- [TRY IT]
Below this line is a set of entries; quote exactly the lines from the line that contains "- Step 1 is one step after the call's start" to the line that contains "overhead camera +", both lines included.

[Collected data entries]
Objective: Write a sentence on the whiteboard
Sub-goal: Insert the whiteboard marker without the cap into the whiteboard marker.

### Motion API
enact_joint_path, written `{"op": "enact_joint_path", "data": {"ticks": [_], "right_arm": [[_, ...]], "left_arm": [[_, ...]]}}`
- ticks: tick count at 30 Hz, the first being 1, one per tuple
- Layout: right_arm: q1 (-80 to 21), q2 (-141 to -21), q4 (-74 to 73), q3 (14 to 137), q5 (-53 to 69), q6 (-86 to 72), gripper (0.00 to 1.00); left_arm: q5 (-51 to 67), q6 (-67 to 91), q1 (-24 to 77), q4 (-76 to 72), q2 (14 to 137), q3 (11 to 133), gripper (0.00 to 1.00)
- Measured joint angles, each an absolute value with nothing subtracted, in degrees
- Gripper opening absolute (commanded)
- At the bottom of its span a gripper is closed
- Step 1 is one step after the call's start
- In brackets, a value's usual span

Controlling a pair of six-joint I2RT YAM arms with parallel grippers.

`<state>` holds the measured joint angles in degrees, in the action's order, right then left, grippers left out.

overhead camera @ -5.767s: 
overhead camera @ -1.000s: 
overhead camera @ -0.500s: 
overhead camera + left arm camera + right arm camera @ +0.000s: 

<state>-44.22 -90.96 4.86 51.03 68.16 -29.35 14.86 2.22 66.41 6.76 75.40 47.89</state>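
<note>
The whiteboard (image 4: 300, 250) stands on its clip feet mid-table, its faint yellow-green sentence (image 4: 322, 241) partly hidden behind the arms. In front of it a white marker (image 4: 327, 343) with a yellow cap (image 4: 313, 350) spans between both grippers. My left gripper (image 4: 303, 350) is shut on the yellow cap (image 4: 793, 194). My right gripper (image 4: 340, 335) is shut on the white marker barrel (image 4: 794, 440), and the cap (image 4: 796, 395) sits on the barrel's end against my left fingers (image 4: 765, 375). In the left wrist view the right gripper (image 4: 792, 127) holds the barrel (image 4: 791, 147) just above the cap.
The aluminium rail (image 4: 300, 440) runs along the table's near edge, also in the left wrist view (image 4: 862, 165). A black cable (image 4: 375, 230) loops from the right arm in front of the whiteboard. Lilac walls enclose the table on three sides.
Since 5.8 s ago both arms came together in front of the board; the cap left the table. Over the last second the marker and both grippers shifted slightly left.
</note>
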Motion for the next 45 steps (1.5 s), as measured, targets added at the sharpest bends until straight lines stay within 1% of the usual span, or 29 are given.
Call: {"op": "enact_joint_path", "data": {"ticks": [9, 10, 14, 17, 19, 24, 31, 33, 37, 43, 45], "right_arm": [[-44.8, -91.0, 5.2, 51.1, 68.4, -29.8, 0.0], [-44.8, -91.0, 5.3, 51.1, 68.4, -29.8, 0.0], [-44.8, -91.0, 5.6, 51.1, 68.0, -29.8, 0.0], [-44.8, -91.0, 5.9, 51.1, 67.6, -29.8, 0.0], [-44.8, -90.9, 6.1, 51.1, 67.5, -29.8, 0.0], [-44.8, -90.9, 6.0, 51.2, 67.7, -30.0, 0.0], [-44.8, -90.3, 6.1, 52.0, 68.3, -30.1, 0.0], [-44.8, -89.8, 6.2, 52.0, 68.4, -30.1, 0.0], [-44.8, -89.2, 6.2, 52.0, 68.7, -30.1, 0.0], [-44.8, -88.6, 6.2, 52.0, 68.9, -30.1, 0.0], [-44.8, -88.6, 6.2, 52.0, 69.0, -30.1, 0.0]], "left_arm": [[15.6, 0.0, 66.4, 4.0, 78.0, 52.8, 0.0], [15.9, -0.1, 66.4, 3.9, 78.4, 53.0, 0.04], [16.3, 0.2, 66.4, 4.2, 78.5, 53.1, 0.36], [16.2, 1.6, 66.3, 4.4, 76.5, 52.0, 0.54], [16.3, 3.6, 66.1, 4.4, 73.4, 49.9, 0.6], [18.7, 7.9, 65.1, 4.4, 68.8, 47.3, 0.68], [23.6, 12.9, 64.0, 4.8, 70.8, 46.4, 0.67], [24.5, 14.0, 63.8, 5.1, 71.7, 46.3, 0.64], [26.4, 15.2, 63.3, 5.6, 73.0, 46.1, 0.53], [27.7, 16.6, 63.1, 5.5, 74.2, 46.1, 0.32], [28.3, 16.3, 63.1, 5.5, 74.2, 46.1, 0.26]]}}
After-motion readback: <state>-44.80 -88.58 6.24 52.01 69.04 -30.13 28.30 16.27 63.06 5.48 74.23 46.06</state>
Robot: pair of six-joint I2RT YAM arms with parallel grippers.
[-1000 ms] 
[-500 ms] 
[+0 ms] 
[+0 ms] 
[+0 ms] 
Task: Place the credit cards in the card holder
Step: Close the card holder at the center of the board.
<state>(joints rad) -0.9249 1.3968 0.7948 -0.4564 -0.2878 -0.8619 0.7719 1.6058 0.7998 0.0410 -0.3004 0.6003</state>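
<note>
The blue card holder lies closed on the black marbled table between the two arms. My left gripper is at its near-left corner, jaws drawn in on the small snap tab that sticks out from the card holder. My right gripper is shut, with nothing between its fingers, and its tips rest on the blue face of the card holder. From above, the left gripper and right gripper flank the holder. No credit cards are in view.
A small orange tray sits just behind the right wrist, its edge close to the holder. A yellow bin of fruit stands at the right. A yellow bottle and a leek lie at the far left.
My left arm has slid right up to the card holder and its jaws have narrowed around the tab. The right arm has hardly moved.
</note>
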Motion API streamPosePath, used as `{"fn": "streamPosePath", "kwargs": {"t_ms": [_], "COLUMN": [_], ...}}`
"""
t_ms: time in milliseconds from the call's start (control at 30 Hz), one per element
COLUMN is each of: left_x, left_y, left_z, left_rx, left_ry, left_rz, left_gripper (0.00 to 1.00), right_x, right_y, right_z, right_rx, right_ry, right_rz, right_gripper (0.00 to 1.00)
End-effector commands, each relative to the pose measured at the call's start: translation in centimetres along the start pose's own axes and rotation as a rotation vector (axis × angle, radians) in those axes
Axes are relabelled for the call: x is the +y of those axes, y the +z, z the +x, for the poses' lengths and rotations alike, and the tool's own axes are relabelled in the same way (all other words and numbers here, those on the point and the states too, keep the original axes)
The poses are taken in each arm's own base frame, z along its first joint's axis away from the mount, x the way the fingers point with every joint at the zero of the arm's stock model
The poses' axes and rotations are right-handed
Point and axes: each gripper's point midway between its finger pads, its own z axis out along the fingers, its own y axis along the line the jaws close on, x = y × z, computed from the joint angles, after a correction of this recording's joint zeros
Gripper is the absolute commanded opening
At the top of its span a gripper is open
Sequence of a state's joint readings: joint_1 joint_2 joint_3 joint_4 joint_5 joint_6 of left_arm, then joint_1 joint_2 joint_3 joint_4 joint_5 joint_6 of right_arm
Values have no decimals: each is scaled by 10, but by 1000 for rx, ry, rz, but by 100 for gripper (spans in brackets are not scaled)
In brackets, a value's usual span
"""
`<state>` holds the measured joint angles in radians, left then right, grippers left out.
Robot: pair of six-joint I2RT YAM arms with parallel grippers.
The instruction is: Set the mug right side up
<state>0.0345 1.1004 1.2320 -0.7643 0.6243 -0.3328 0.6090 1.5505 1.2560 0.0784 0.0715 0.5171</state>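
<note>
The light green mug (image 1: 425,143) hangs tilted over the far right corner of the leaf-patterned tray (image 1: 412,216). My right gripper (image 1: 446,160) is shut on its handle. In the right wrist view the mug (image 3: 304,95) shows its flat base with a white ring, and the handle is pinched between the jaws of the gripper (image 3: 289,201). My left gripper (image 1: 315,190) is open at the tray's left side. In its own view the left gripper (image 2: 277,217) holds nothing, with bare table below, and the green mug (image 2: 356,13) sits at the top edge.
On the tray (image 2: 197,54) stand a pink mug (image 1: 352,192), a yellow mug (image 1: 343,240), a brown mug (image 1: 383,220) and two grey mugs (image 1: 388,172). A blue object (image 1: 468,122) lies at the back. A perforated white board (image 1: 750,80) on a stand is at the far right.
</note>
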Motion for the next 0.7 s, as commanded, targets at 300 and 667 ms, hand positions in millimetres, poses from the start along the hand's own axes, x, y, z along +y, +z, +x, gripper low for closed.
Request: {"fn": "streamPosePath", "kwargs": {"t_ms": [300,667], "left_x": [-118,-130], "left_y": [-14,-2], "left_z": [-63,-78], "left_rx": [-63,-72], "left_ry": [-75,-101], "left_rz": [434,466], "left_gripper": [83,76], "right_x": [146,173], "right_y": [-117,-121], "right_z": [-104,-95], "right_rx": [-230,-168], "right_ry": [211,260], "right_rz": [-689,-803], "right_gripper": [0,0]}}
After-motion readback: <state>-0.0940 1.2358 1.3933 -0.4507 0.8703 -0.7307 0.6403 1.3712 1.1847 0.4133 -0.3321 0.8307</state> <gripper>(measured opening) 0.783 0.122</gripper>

- [EXPECTED OUTPUT]
- Step 1 is one step after the call's start
- In brackets, a value's usual span

Controlling a pair of six-joint I2RT YAM arms with parallel grippers.

`<state>` holds the measured joint angles in degrees, in the action's order, right then left, grippers left out.

overhead camera @ -5.767s: 
overhead camera @ -1.000s: 
overhead camera @ -0.500s: 
overhead camera + left arm camera + right arm camera @ +0.000s: 

This answer is complete as written.